-- Opening Marker --

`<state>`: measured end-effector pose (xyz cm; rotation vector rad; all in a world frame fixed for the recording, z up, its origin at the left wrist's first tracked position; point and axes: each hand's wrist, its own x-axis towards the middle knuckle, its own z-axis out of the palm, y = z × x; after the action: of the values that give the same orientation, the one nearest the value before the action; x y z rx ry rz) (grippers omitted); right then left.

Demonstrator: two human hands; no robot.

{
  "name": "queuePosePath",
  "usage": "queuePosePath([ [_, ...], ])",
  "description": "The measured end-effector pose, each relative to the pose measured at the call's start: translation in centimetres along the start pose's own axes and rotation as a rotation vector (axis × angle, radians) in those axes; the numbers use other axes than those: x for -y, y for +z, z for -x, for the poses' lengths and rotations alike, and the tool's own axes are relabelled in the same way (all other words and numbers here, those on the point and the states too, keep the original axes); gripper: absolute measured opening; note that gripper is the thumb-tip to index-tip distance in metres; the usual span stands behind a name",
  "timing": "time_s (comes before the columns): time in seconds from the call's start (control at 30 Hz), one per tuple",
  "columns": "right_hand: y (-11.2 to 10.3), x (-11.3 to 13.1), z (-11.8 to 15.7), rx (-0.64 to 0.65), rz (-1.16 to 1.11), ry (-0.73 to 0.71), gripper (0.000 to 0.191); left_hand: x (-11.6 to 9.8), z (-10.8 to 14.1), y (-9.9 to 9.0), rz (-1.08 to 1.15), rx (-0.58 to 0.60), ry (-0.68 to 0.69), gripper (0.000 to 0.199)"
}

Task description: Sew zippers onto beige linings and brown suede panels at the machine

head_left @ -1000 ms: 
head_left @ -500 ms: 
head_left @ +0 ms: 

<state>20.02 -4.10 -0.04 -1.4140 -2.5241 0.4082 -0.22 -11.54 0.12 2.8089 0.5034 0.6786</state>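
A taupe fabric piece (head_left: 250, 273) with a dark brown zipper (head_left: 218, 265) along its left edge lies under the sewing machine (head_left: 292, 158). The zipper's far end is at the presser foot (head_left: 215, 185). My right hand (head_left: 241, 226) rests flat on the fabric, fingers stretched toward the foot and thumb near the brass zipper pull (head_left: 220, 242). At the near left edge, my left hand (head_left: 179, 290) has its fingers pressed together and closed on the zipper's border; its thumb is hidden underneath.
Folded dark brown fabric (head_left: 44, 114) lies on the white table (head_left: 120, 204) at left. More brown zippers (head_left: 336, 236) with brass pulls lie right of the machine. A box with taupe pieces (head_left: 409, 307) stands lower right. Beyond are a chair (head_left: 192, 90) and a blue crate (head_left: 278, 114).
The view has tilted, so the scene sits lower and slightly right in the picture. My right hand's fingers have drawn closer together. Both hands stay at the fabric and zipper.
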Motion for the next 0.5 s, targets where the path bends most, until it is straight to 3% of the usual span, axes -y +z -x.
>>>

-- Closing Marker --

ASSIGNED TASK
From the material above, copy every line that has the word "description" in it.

REPLY TO THE TASK
  "description": "The measured end-effector pose, each relative to the pose measured at the call's start: translation in centimetres along the start pose's own axes and rotation as a rotation vector (axis × angle, radians) in those axes; the numbers use other axes than those: x for -y, y for +z, z for -x, for the poses' lengths and rotations alike, and the tool's own axes are relabelled in the same way (all other words and numbers here, those on the point and the states too, keep the original axes); gripper: absolute measured opening; note that gripper is the thumb-tip to index-tip distance in metres; the usual span stands behind a name",
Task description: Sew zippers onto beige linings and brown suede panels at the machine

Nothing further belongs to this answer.